━━━━━ Provided material

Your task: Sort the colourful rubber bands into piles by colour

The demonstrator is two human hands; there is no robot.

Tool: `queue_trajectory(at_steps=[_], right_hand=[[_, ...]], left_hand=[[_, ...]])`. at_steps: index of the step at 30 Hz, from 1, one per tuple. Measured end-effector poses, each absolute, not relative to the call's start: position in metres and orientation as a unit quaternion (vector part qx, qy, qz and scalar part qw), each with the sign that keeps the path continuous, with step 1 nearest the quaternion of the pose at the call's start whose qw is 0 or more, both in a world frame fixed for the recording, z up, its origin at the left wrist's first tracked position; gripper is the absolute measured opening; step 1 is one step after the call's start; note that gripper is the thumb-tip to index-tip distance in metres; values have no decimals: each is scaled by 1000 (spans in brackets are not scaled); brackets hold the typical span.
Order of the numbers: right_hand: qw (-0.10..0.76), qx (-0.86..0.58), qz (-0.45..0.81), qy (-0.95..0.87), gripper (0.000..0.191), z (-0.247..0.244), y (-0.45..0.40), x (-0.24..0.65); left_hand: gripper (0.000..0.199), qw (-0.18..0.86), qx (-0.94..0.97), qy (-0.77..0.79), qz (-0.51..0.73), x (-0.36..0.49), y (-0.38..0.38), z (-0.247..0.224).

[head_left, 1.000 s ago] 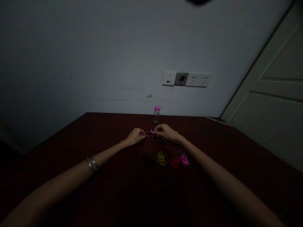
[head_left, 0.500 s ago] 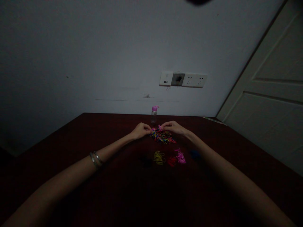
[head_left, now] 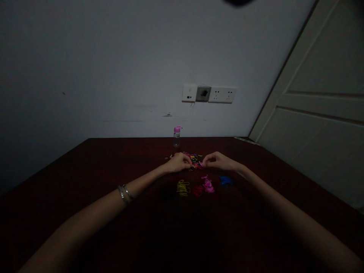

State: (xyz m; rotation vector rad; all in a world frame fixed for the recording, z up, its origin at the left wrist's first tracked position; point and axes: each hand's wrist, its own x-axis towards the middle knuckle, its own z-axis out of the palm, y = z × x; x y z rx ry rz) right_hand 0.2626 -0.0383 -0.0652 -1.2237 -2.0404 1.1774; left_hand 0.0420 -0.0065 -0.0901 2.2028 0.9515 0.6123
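A mixed heap of coloured rubber bands (head_left: 194,158) lies on the dark red table. My left hand (head_left: 179,162) covers the heap's left side, its thumb and fingers pinched together at the near edge; what sits between them is too small to make out. From the right, my right hand (head_left: 218,161) reaches to the heap with closed fingertips, and pink rubber bands show at their tips. Nearer to me are separate little piles of yellow rubber bands (head_left: 182,188), red rubber bands (head_left: 197,190), pink rubber bands (head_left: 208,184) and blue rubber bands (head_left: 225,180).
Behind the heap stands a clear bottle (head_left: 176,141) with a pink lid. The table (head_left: 127,149) meets a pale wall bearing a row of sockets (head_left: 209,94). A white panelled door (head_left: 318,98) is at the right. The light is dim.
My left hand has moved over the heap, and my right hand has drawn a little towards me and right of it. The blue pile is now uncovered. The whole view has shifted slightly.
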Motion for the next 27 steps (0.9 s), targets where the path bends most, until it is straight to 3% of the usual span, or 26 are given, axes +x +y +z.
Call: queue_trajectory(at_steps=[8, 15, 27], right_hand=[[124, -438, 317, -832, 16, -84, -72, 284], [135, -439, 297, -837, 18, -88, -77, 280], [211, -473, 293, -803, 20, -84, -46, 305]], left_hand=[[13, 316, 889, 298, 143, 83, -22, -106], [19, 347, 883, 280, 143, 82, -20, -111], [24, 389, 786, 387, 287, 29, 10, -97]])
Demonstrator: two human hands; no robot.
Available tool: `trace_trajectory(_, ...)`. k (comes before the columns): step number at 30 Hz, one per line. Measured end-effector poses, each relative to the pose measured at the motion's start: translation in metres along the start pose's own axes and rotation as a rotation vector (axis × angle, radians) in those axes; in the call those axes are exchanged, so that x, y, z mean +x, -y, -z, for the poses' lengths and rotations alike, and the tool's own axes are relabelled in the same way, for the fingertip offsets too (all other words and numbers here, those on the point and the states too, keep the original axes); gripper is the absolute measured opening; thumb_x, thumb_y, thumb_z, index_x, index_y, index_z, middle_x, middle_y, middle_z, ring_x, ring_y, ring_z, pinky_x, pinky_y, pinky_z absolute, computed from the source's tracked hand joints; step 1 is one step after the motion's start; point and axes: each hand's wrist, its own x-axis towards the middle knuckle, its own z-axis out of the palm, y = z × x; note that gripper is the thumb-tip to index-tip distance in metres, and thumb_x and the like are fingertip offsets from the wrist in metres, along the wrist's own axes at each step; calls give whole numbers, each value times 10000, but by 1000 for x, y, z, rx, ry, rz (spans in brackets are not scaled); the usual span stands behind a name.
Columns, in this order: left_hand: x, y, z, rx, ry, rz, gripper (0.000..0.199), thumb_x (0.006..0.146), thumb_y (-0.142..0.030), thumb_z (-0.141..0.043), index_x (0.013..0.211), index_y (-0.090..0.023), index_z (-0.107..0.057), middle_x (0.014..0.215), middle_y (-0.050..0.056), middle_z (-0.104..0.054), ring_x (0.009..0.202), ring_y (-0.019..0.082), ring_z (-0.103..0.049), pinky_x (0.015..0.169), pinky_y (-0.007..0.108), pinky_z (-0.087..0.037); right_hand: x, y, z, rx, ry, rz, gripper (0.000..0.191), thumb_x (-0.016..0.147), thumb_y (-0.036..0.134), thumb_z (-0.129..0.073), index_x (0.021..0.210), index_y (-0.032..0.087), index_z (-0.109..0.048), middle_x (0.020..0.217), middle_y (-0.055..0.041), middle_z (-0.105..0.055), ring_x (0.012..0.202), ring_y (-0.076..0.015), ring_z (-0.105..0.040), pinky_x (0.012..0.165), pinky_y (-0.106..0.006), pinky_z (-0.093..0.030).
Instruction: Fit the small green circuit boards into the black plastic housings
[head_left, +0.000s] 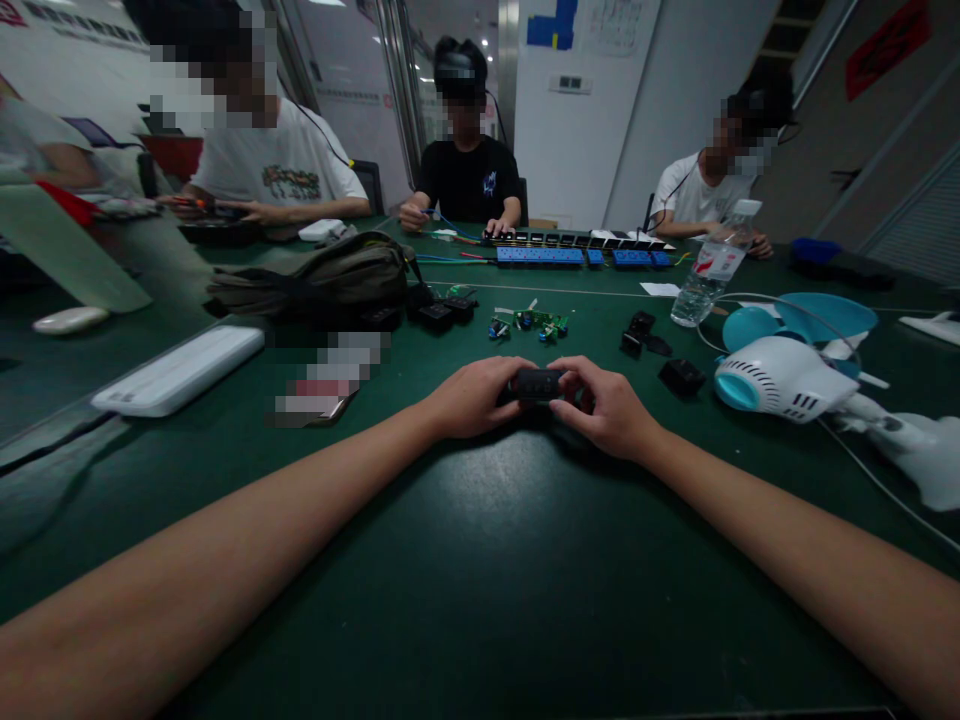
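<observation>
Left hand (480,398) and right hand (609,408), nearside of the small green circuit boards (531,320), are gripping a black rectangular plastic-looking box (539,385), presumably light and stiff, at its opposite ends, seemingly the best hold.

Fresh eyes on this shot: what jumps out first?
At centre, the left grip and right grip hold a small black box between them. To the right, a white-and-turquoise fan stands out, near a clear bottle. Across the green table, a person in a black shirt sits behind a row of blue pieces.
</observation>
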Motion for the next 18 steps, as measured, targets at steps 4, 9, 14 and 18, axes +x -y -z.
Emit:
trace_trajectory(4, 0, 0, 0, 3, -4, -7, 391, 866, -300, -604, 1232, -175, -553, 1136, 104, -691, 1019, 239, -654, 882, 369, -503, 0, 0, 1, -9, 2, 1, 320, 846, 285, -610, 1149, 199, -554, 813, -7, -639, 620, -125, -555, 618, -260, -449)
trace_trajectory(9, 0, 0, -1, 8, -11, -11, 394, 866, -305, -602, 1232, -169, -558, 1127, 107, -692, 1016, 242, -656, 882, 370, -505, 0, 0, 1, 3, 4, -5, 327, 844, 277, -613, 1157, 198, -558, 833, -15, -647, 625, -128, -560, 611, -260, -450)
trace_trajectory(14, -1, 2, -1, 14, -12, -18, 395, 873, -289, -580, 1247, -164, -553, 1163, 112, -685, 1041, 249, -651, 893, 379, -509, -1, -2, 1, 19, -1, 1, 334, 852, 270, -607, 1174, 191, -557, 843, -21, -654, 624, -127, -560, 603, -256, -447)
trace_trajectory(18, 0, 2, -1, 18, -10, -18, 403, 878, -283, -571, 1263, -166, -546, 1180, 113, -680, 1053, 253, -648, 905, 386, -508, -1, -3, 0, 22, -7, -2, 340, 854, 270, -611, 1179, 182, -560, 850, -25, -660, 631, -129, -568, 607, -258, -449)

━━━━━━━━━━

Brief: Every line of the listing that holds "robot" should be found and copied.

Solution to this exercise:
The demonstrator is two human hands; there is no robot.
Demonstrator: two human hands; no robot.

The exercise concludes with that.